What to produce:
Lines with the word "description" are the ones wanted. Copy each of them from the entries below.

Collected data entries
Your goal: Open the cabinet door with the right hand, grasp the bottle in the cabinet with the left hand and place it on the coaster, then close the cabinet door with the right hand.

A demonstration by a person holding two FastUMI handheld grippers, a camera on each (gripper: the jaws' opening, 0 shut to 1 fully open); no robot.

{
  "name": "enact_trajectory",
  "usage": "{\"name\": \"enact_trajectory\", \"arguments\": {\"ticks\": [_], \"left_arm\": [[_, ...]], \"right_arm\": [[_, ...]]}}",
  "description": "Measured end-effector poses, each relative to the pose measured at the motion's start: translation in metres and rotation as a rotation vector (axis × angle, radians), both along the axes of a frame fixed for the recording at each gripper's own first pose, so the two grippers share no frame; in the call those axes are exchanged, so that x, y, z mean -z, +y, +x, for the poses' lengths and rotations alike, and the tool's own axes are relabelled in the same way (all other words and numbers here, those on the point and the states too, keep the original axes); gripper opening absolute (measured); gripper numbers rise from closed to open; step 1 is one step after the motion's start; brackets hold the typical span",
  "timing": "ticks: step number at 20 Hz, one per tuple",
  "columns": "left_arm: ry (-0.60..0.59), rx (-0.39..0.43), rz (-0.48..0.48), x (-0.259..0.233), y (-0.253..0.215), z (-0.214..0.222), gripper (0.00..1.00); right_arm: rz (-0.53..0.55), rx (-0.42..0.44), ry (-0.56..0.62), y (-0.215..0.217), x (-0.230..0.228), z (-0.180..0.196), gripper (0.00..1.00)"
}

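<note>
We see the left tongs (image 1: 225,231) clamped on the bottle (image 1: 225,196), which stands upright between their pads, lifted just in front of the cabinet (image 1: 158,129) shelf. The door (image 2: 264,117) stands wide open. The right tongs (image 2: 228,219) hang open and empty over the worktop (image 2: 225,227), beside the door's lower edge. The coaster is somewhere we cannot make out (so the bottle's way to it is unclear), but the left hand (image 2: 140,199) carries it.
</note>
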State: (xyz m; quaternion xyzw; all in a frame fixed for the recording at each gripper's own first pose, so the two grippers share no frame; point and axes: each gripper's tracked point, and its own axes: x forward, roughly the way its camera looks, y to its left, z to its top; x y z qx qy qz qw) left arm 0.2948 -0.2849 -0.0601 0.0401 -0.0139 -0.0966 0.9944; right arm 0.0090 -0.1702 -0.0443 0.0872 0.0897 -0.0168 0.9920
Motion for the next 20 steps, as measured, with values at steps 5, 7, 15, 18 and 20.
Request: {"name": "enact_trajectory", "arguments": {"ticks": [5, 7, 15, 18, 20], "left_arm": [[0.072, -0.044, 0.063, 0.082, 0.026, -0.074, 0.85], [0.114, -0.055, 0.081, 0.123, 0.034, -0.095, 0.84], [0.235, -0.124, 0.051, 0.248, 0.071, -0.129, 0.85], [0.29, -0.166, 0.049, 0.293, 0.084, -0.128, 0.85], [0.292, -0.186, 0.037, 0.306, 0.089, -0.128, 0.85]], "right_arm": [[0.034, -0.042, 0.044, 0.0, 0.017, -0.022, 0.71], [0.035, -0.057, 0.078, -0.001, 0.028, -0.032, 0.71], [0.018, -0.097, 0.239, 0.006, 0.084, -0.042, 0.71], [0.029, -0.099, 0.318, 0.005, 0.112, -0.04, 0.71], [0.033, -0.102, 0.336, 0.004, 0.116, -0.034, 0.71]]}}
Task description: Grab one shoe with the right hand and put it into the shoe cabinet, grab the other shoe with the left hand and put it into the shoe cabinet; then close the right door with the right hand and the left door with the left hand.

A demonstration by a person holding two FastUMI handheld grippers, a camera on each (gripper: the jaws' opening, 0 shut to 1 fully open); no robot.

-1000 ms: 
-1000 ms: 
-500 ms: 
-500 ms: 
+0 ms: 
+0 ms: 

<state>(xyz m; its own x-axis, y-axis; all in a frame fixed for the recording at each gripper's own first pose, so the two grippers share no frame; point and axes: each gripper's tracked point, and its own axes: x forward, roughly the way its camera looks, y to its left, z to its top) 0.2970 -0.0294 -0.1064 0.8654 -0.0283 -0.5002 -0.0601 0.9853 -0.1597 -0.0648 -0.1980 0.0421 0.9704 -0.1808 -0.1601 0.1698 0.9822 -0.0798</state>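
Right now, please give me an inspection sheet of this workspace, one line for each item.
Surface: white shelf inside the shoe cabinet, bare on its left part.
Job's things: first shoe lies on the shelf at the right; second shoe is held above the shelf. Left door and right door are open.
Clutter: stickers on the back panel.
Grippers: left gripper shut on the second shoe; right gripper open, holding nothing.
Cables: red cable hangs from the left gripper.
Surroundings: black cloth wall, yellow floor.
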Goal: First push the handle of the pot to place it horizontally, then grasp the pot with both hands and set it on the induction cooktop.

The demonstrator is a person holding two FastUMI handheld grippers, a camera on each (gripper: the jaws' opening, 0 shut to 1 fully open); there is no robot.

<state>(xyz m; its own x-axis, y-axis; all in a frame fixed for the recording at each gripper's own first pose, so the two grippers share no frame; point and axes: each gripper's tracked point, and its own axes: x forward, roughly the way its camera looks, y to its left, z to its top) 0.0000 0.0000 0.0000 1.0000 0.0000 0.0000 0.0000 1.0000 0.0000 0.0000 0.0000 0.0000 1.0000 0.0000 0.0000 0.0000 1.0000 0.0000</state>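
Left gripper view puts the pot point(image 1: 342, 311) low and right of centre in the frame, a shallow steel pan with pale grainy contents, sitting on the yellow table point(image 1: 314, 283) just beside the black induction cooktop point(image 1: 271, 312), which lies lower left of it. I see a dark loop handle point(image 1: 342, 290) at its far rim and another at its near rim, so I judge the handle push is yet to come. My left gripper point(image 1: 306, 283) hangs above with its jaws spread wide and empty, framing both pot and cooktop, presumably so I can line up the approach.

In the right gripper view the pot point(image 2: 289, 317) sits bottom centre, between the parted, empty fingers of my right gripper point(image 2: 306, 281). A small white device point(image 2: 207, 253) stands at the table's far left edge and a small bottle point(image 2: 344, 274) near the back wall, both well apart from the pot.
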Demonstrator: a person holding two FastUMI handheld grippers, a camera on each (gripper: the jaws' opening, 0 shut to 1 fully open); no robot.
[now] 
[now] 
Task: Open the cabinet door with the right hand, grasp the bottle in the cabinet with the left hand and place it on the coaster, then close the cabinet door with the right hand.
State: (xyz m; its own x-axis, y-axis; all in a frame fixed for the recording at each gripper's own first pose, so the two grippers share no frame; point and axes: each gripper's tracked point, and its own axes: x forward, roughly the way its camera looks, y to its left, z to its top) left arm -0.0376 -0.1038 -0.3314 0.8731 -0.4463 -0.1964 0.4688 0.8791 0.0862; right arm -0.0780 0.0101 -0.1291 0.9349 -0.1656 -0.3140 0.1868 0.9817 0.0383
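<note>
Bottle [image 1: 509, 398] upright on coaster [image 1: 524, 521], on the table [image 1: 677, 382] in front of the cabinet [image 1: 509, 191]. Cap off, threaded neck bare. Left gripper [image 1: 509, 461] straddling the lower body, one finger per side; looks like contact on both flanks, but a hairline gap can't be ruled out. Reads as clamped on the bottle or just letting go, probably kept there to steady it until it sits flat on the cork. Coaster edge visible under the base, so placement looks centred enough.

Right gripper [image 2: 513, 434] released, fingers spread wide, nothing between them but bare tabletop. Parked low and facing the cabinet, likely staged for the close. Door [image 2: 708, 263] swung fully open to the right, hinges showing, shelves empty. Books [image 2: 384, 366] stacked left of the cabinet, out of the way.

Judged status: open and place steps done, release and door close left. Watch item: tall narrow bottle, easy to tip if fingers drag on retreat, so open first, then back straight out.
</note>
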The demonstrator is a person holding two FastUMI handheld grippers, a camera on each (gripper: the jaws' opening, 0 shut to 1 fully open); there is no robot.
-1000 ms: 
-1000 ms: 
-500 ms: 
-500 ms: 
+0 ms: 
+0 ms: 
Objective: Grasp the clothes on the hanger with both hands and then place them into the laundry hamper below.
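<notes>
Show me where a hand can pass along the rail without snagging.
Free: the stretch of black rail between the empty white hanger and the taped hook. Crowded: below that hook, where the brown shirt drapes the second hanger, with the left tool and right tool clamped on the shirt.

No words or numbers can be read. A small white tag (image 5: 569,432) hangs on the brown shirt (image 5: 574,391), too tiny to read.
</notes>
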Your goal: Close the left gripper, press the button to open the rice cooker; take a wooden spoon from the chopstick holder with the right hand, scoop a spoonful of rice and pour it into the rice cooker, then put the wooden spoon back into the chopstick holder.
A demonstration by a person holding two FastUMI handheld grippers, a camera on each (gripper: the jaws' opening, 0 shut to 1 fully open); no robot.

Worked solution:
  "description": "Measured end-effector poses, each relative to the pose measured at the motion's start: translation in metres and rotation as a rotation vector (axis × angle, radians), both along the axes of a frame fixed for the recording at each gripper's own first pose, so the two grippers share no frame; in the call those axes are exchanged, so that x, y, z mean -z, +y, +x, for the poses' lengths and rotations alike, and the tool's own axes are relabelled in the same way (all other words and numbers here, those on the point and the states too, keep the original axes); gripper opening absolute (measured); gripper numbers rise from closed to open; step 1 is one step after the motion's start; brackets hold the typical span",
Task description: Grab one shoe with the right hand and put it into the shoe cabinet, grab the other shoe with the left hand and put it into the shoe cabinet; then close the right door with the right hand and the left door with the left hand.

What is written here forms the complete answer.